A Ford in Your Future

On December 6 Gerald R. Ford was inaugurated as Vice President, becoming the first to attain that office under the terms of the Twenty-fifth Amendment, enacted in 1967. Spiro T. Agnew’s resignation two months earlier had left America without a Vice President for the seventeenth time, and while the Republic had managed to survive on the previous sixteen occasions, this time it actually meant something. With President Richard M. Nixon getting mired deeper in Watergate every day, chances were good that whoever became his Vice President would soon succeed to the Presidency.

As the first unelected Vice President, Ford—the House minority leader and a long-time congressman from Michigan—faced much greater scrutiny than any of his elected predecessors. While the voting public usually considers nothing more profound than which candidate got off the best wisecrack in the vice-presidential debate, Congress sent out 350 FBI agents, who dug up seventeen hundred pages of evidence. One zealous G-man even interviewed a high school football opponent to see if Ford had been a dirty player. As expected, the investigation found Ford to be an unexceptionable man of ordinary capabilities, which certainly made him qualified (if not overqualified) to be Vice President. Ford had been chosen over better-known men like Ronald Reagan, John Connally, and Nelson Rockefeller precisely because of his relentlessly vanilla background.

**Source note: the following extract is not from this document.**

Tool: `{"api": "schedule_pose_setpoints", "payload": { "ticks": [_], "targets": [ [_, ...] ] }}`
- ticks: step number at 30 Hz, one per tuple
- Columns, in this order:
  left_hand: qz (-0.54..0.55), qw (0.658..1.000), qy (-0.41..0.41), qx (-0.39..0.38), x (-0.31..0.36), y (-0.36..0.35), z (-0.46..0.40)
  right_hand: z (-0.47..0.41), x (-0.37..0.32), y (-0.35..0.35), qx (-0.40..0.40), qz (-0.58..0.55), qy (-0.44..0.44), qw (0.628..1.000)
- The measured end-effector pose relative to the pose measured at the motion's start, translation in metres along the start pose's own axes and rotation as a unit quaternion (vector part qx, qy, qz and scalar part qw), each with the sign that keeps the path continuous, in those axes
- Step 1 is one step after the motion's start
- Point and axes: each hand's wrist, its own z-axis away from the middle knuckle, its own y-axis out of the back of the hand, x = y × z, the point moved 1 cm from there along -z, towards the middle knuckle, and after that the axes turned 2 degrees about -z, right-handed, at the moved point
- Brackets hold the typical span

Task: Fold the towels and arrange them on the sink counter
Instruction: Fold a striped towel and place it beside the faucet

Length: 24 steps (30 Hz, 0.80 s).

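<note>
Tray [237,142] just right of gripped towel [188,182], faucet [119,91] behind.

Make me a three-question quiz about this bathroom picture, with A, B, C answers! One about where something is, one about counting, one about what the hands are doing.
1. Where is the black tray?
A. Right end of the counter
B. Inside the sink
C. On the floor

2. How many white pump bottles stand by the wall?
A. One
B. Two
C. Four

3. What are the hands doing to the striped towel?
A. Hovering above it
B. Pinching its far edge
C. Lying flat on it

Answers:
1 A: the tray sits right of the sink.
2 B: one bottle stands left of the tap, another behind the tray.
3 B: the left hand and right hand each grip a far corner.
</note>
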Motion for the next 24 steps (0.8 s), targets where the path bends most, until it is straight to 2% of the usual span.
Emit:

During the confirmation hearings Ford reiterated his intention of retiring from public office in 1976. When asked about a pardon of Nixon should he succeed to the Presidency, Ford replied, “I do not think the public would stand for it.” Both houses approved his nomination by lopsided margins, and in his Inaugural address he showed his Michigan roots by saying, “I am a Ford, not a Lincoln.”

As Vice President, Ford found the demands on his time oppressive and the Secret Service’s presence stifling. (Things were worse for his daughter Susan, still in high school, who suffered every teenager’s worst nightmare when her father realized he could check Secret Service logbooks to find out what time she had gotten in the night before.) The greatest strain of all was trying to remain loyal to his boss. As Nixon’s emotional stability deteriorated along with his political position, Ford got used to being called into the President’s office and patiently listening to him rant and ramble for hours. At first Ford believed Nixon to be innocent of wrongdoing, but as the revelations and evasions continued, the Vice President had to refrain from asking too many questions for fear of learning things he didn’t want to know.

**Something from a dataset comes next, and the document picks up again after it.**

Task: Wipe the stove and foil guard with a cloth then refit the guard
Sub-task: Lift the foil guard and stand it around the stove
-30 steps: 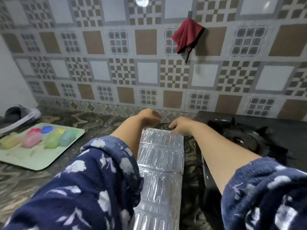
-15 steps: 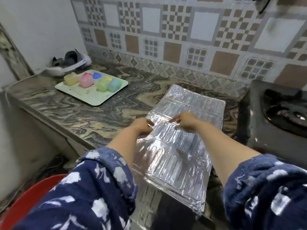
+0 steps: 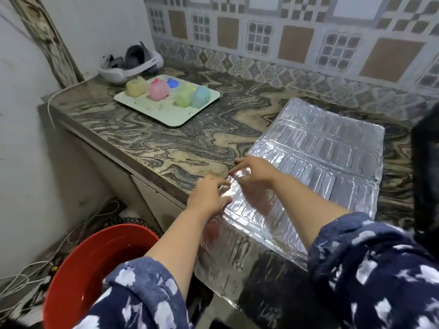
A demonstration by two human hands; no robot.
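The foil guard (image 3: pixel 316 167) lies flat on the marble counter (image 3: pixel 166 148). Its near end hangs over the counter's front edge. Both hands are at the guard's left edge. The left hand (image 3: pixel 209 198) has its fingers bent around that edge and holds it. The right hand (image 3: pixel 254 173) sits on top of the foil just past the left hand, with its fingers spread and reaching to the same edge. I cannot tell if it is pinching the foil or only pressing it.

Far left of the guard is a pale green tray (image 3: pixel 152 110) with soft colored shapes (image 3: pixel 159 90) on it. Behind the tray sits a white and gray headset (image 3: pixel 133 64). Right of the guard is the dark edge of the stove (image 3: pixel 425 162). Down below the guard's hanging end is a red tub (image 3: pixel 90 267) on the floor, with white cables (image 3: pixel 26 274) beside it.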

One big blow came shortly after Ford’s Inauguration when a panel of experts reported on an eighteen-minute gap in a subpoenaed Oval Office tape. Nixon’s advocates had accused his secretary, Rose Mary Woods, of accidentally causing the gap by pressing the wrong pedal during a telephone call. When Woods protested that she had been on the phone for only five minutes, the President’s chief of staff, Alexander Haig, scoffed: “I’ve known women that think they’ve talked for five minutes and then have talked an hour.”

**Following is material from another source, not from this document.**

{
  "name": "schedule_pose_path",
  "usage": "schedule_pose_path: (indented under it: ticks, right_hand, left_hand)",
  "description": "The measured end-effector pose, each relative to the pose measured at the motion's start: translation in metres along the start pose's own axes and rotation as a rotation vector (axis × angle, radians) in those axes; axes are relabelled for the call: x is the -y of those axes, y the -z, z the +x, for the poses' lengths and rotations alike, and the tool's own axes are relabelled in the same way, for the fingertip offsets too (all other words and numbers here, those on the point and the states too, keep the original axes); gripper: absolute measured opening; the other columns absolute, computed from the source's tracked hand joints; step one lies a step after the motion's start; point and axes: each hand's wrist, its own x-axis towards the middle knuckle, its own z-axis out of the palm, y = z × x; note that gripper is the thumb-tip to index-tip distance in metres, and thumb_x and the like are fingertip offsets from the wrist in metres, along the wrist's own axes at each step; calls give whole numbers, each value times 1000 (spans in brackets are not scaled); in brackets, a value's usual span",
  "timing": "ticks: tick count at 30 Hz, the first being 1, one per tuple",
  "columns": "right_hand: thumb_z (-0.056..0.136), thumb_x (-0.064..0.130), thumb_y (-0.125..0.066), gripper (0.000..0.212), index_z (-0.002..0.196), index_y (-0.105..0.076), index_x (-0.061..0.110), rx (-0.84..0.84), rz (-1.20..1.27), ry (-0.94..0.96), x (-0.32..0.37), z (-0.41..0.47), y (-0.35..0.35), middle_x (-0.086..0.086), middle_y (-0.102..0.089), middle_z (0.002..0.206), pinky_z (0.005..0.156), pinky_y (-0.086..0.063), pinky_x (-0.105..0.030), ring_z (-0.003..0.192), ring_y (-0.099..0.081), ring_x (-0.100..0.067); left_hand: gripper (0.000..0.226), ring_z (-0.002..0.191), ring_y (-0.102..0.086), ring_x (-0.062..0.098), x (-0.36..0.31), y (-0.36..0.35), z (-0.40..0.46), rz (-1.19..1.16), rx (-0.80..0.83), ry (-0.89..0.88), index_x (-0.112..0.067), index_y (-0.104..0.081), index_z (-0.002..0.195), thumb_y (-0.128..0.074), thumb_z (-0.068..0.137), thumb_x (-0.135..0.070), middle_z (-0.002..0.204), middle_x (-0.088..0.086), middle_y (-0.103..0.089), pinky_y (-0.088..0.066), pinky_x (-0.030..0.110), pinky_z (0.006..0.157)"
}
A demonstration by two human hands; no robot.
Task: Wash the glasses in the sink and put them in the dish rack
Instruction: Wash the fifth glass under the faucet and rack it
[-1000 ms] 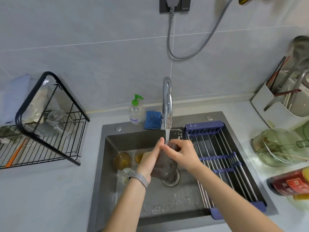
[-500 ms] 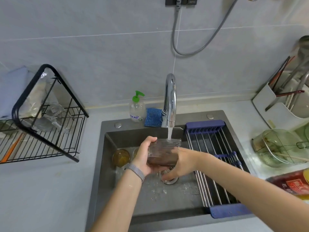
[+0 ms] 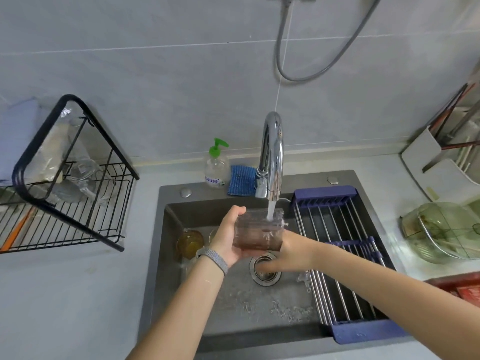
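Faucet glossy chrome – sink matt grey – glass ribbed, clear

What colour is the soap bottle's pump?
Bright green, on the clear soap bottle; head view shows it.

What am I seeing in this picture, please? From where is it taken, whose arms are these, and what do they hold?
There is no machine here. A camera worn on a person's head looks down, so the two arms are the person's own. The left hand and the right hand hold a dark ribbed glass on its side under water running from the tap. Below is a grey sink; a glass of yellow liquid waits in it. A blue roll-up rack lies over its right side. On the counter to the left stands a black wire dish rack.
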Motion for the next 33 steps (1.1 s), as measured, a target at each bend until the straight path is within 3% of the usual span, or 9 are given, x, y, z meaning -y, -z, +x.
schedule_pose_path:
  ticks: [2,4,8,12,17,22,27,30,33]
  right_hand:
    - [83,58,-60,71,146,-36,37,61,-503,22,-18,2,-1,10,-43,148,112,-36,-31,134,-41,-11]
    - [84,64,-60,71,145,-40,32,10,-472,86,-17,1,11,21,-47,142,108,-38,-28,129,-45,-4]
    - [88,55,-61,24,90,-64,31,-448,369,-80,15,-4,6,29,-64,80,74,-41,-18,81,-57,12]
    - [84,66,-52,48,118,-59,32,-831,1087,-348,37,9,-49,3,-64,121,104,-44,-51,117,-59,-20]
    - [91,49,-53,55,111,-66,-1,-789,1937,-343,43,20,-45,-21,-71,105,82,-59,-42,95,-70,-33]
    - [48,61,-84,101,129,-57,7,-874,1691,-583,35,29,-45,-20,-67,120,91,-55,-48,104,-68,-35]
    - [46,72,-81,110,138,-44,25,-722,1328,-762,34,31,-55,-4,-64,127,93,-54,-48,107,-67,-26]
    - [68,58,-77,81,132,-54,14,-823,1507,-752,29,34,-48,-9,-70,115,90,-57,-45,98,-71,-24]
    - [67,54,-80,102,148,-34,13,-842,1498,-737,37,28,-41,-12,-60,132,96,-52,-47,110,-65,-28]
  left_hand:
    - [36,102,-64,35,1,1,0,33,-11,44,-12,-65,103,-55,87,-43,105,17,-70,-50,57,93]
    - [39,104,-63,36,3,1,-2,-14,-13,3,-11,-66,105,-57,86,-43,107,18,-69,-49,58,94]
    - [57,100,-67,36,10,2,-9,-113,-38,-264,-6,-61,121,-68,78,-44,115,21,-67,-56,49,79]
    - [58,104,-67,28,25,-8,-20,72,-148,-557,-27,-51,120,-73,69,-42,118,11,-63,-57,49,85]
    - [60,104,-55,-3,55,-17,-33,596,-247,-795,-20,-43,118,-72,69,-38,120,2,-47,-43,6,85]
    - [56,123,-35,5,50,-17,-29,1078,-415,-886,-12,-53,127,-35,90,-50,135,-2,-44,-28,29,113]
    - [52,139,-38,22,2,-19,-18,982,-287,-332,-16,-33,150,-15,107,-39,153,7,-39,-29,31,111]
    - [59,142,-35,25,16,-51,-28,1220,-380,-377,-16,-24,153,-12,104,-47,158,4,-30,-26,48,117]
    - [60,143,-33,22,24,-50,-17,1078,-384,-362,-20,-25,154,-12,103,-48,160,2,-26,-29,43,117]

On January 15, however, the panel reported that the tape contained five separate erasures that could not have been created in the way Woods recalled. Since the gap covered the time when Nixon and his aide H. R. Haldeman were discussing how to respond to the Watergate burglary, suspicion of hanky-panky was widespread. It remains so to this day among those who still care. Nothing was ever proved, however, and Nixon always disclaimed responsibility for the gap. (Ford later wrote that he believed Nixon’s denial “because I knew he wasn’t adroit mechanically.”) The culprit may have been an overzealous subordinate—always a problem for Nixon—but in the end it didn’t matter. The tapes that remained untampered with would provide all the evidence his accusers needed.